March 1, 2022
Real estate sponsor promote is usually shown as equity waterfall, one of the most daunting parts of a real estate syndication. When people are just starting out, it is difficult for them to grasp this concept fully from the first time, and the more they try to read stuff online, they get even more confused than in the beginning. This article will break down this concept step-by-step in a simplified, easy-to-understand manner.
Before we continue, we would like to note that you should separate sponsor promote from other fees that a GP might earn, including asset management fees, acquisition fees, and disposition fees.
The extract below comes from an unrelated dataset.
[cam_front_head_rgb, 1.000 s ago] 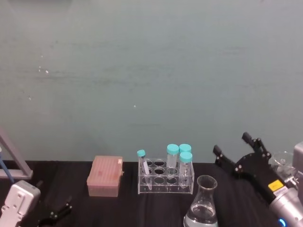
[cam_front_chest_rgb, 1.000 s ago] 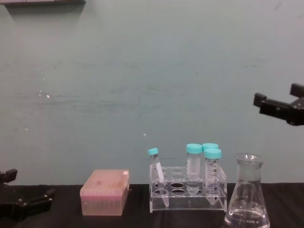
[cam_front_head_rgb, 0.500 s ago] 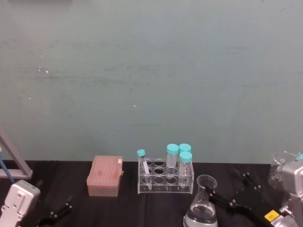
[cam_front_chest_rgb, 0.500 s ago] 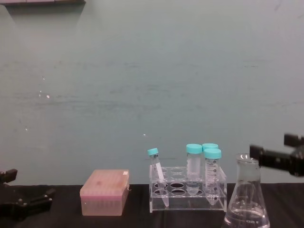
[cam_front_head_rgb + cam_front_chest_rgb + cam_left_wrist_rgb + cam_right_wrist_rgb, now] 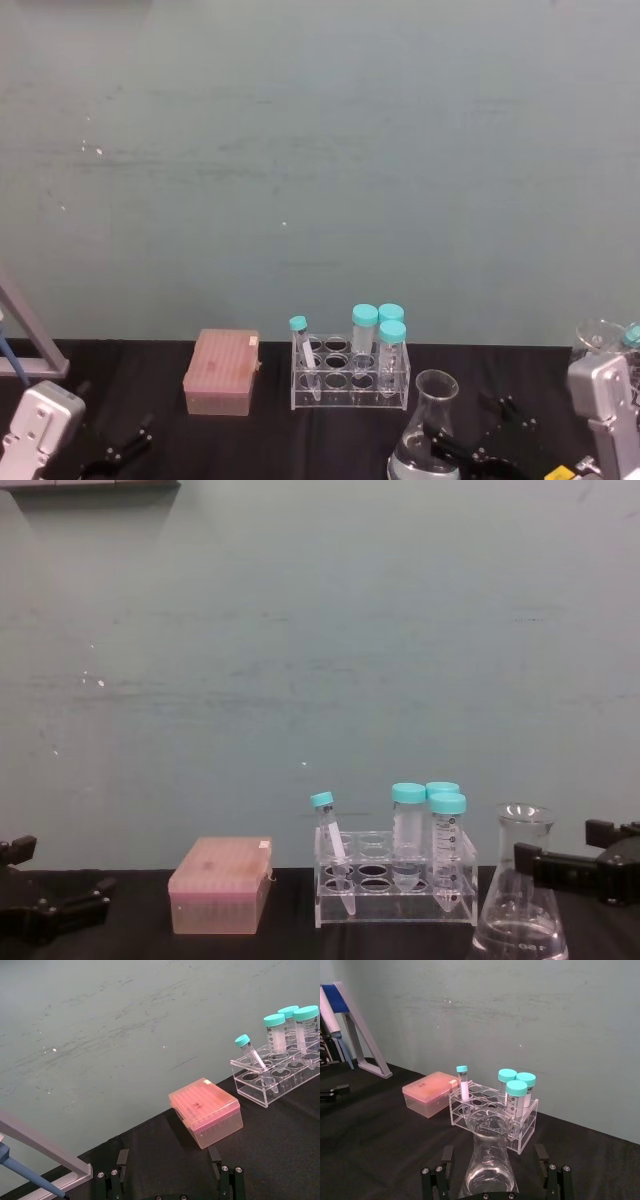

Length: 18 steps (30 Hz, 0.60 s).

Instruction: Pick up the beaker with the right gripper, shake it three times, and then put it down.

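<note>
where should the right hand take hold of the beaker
By the narrow neck, just under the flared rim: the beaker stands upright and its base is much wider. Come in level from the robot's near right, where the open right hand is; the tube rack crowds the far left.

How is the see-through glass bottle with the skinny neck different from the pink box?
The clear glass conical flask is see-through, with a wide base and narrow open neck; the pink rectangular plastic box has a flat shut lid. The flask stands right of the clear tube rack, the box left of it. The black right gripper holds its open jaws either side of the flask; none surround the box. Both stand on the black table.
</note>
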Motion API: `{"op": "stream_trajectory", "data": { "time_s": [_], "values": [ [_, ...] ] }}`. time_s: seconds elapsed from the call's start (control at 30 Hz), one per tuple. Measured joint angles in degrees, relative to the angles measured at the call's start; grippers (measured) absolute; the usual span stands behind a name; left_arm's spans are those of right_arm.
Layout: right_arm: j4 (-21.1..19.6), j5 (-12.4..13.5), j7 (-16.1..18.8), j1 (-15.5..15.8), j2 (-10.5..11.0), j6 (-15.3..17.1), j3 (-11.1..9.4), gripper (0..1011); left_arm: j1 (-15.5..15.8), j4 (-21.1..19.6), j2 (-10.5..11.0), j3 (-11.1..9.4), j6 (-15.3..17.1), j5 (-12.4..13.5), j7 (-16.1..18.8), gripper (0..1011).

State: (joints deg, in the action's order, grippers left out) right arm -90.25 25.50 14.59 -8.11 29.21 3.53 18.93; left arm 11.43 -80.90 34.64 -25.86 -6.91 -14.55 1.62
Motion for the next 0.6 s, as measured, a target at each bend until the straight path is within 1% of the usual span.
{"op": "stream_trajectory", "data": {
  "time_s": [0.17, 0.27, 0.33, 0.37, 0.4, 0.6],
  "values": [
    [1.40, -0.71, -0.14, -1.02, -1.48, 1.46, 0.02, 1000, 0.00, 0.00, 0.00, 0.00, 0.00, 0.00, 0.00, 1000],
    [3.19, -1.30, -0.47, -2.22, -3.00, 2.36, 0.01, 1000, 0.00, 0.00, 0.00, 0.00, 0.00, 0.00, 0.00, 1000],
    [3.77, -1.59, -0.51, -2.67, -3.52, 2.52, 0.02, 1000, 0.00, 0.00, 0.00, 0.00, 0.00, 0.00, 0.00, 1000],
    [4.45, -1.96, -0.53, -3.15, -4.10, 2.64, 0.09, 1000, 0.00, 0.00, 0.00, 0.00, 0.00, 0.00, 0.00, 1000],
    [4.45, -1.96, -0.53, -3.15, -4.10, 2.64, 0.09, 1000, 0.00, 0.00, 0.00, 0.00, 0.00, 0.00, 0.00, 1000],
    [7.43, -3.45, -0.41, -4.94, -6.32, 2.69, 0.47, 1000, 0.00, 0.00, 0.00, 0.00, 0.00, 0.00, 0.00, 1000]
  ]
}}
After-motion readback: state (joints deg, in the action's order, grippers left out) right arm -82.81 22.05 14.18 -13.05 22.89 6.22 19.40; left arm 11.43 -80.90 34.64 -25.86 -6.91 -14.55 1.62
To explain what equity waterfall is, we will use an example. Let’s say you are in the process of building your multifamily portfolio and decided to buy an apartment complex. You have $100,000 to invest, and you start looking for your first deal. After many months of searching, evaluating, and vetting deals, you finally found a deal that 100% matches your goals.
At the asking price of this deal, you believe that you can hit 15% of the Internal Rate of Return (IRR) over a five-year hold period. The challenge is that this deal is listed at $3.3M, meaning that even if you get 70% of the purchase price as loan proceeds, you still need to raise $900K to close on this deal. Even though you only have $100K to invest, you strongly believe in this deal’s potential and want to close it.
However, since you don’t have $900K, you need to look for one or more equity partners to fund your deal and start the equity raising process. Since you are raising capital from investors, you’ve created a real estate syndication. You start speaking to people among your friends and family who might have the funds to invest in your deal, and you found 18 investors ready to invest $50K each.
You tell your investors that you will do all the work, from closing to asset managing and operating the property. They agree to invest $50K each if you invest your $100K to have some skin in the game.
Now, we have $2.3M of debt and $1M of equity ($900K is raised from your limited partners, and $100K is yours). This equity breakdown is a typical structure in real estate syndication. The deal sponsor funds 1%-10% of the total equity and does all the work on the deal, and limited partners or passive investors fund 99%-90% of the equity and are not involved in the deal management process. Consequently, you end up controlling $3.3M of real estate with only $100K of your own capital.
There are many waterfall calculators and excel models that you could use. However, the easiest way is to have real estate investment software that will do automatic calculations for you, like Cash Flow Portal:
Next, you agree with your investors that, till you hit 8% IRR, you will split portions proportionally to the investment. So, because you invested $100K out of $1M, you will get 10% of all the cash flows, and your investors will get 90%. However, since you will be doing all the work (we call it sweat equity), you tell your investors that you need an additional reward for your efforts to achieve significant returns for them once your investment reaches 8% IRR. Consequently, for every $1 of profit over 8% IRR, you will take 25% of what his profits would otherwise be. This 25% is called sponsor promote.
This story shows how the equity waterfall is formed. You ask for 25% of passive investor profits over 8% IRR, and it is NOT 25% of all profits. It’s 25% of the 90% that you are getting to split your total cash flow as a general partner. It means that for every $1 of profit over 8% IRR, you are going to take 25% of your LP’s profit or 25% * 90% = 22.5% of the total profit. Plus your initial 10% of the profit. 25% + 10% = 35% of total profit for every $1 of profit over 8% IRR.
Sponsor promote is the amount of profit that a sponsor receives above what he would typically earn according to his contributed capital to the deal. It also also has tiers.
For example, above 8% IRR, the sponsor earns 25.6% of all the excess profits above his pro-rata share. Above 8% IRR and up to 15% IRR, since John contributed 93.4% of total equity, he receives 80% of 93.4% or 74.4%. The sponsor gets the balance of 25.6% of the excess profit above his pro-rata contribution of 6.6%.
This split continues till the deal reaches 15% IRR. Once this threshold is hit, any remaining net profit is distributed 60% to LPs and 40% to GPs as promoted interest.
What does it mean?
It means that the investor receives 60% of 93.4% or 56% of profits above a 15% IRR and the GP gets 44% of excess profits, including his 6% contribution.
Why does the sponsor earn a promote?
Among other things, the sponsor does the following crucial activities that are necessary to ensure that investors receive profits:
The deal sponsor does all of the heavy lifting and has his sweat equity in the deal. At the same time, investors have purely passive income and rely on the GP to execute all the items we listed above. Therefore, the sponsor promote motivates general partners to exceed initial goals and go beyond the original business plan. If the GP exceeds expectations, he earns a bonus in the form of promote.
The promote structure can vary from deal to deal, depending on the property type and GP. Usually, the more work the sponsor has to do to achieve targeted IRR, the bigger piece of the pie he receives.